Write out the stretch of lines below that begins at the line with "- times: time" and ends at the line with "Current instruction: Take", including both, exactly as given and nothing more.

*DATA*:
= = = = =

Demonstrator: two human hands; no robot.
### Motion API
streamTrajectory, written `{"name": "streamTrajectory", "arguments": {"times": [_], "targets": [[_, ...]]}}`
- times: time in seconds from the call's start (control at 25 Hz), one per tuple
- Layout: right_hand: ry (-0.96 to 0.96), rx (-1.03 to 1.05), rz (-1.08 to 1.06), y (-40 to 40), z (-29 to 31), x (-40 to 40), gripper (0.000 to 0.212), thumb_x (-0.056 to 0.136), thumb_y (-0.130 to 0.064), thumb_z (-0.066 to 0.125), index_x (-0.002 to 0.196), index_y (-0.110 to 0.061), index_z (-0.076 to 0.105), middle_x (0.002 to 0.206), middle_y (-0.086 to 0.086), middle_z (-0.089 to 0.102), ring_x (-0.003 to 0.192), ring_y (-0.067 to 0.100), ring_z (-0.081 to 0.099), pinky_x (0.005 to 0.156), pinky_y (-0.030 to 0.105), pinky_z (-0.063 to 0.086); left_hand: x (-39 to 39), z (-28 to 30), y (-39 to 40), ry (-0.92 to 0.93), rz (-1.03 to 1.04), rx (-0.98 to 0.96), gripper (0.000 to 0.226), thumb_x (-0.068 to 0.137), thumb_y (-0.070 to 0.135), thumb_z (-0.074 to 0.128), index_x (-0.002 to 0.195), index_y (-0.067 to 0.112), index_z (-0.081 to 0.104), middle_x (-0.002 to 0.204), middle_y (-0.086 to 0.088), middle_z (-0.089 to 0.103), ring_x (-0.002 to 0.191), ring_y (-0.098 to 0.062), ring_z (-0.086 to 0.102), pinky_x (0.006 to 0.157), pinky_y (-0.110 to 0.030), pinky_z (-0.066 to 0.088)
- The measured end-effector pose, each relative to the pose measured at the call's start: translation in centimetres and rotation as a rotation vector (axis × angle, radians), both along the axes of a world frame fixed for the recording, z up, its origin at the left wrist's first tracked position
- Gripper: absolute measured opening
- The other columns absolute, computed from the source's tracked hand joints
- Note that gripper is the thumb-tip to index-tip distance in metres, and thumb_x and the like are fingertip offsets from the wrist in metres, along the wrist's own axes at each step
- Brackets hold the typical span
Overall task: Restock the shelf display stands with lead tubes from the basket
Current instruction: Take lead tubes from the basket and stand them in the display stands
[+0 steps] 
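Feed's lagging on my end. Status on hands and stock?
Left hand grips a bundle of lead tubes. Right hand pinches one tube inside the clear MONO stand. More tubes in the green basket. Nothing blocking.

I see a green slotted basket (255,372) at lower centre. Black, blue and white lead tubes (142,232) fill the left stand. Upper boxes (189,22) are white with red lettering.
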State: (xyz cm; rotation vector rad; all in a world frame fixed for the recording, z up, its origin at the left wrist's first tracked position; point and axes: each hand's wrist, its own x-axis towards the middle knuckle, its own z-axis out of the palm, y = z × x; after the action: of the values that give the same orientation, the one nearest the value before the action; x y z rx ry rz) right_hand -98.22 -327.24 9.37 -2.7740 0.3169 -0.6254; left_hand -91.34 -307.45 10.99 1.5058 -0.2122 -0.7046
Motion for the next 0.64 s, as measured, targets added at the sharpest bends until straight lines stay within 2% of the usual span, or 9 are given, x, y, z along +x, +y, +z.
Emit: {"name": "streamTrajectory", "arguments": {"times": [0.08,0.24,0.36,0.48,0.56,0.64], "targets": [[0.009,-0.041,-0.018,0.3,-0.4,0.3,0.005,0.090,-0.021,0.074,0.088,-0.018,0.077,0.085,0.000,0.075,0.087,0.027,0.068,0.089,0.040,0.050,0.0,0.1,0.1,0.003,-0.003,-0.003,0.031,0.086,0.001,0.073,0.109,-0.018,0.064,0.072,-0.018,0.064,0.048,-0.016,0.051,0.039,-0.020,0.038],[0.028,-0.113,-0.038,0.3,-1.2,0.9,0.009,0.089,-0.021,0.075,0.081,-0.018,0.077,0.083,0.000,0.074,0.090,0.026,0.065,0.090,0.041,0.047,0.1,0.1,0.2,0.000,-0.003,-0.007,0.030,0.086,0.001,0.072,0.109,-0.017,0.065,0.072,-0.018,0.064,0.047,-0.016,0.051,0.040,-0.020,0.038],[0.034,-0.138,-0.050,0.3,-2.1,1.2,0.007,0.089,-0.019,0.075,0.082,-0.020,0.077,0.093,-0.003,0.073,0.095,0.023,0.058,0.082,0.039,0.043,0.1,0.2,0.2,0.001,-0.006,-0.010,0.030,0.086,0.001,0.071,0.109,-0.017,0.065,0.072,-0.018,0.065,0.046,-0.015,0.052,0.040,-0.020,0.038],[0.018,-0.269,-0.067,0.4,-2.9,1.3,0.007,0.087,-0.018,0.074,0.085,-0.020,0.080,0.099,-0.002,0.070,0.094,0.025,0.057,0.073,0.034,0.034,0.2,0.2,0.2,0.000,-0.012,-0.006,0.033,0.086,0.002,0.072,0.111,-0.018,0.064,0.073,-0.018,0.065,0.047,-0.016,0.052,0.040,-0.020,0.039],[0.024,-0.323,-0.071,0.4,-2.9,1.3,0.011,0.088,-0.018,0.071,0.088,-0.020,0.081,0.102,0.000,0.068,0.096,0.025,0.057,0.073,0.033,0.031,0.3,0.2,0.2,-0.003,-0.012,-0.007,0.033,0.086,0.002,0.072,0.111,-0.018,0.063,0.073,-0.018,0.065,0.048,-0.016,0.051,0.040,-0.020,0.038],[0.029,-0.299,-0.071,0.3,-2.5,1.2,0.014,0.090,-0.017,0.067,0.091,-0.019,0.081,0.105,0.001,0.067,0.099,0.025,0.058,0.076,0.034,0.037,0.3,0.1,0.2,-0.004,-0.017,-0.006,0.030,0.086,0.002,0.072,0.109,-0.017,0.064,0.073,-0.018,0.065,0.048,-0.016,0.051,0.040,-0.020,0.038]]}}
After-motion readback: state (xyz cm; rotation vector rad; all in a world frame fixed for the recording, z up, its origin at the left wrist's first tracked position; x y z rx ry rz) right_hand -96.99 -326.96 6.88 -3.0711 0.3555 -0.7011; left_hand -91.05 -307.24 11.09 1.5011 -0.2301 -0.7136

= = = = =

*SOLVED EXERCISE*:
- times: time in seconds from the call's start (control at 25 Hz), one per tuple
- Layout: right_hand: ry (-0.96 to 0.96), rx (-1.03 to 1.05), rz (-1.08 to 1.06), y (-40 to 40), z (-29 to 31), x (-40 to 40), gripper (0.000 to 0.212), thumb_x (-0.056 to 0.136), thumb_y (-0.130 to 0.064), thumb_z (-0.066 to 0.125), index_x (-0.002 to 0.196), index_y (-0.110 to 0.061), index_z (-0.076 to 0.105), middle_x (0.002 to 0.206), middle_y (-0.086 to 0.086), middle_z (-0.089 to 0.102), ring_x (-0.003 to 0.192), ring_y (-0.067 to 0.100), ring_z (-0.081 to 0.099), pinky_x (0.005 to 0.156), pinky_y (-0.030 to 0.105), pinky_z (-0.063 to 0.086); left_hand: x (-39 to 39), z (-28 to 30), y (-39 to 40), ry (-0.92 to 0.93), rz (-1.03 to 1.04), rx (-0.98 to 0.96), gripper (0.000 to 0.226), thumb_x (-0.068 to 0.137), thumb_y (-0.070 to 0.135), thumb_z (-0.074 to 0.128), index_x (-0.002 to 0.195), index_y (-0.067 to 0.112), index_z (-0.081 to 0.104), middle_x (-0.002 to 0.204), middle_y (-0.086 to 0.088), middle_z (-0.089 to 0.103), ring_x (-0.002 to 0.191), ring_y (-0.098 to 0.062), ring_z (-0.086 to 0.102), pinky_x (0.006 to 0.157), pinky_y (-0.110 to 0.030), pinky_z (-0.066 to 0.088)
- The measured end-effector pose, each relative to the pose measured at the call's start: translation in centimetres and rotation as a rotation vector (axis × angle, radians), both along the axes of a world frame fixed for the recording, z up, its origin at the left wrist's first tracked position
- Gripper: absolute measured opening
- The other columns absolute, computed from the source's tracked hand joints
- Note that gripper is the thumb-tip to index-tip distance in metres, and thumb_x and the like are fingertip offsets from the wrist in metres, along the wrist's own axes at each step
- Brackets hold the typical span
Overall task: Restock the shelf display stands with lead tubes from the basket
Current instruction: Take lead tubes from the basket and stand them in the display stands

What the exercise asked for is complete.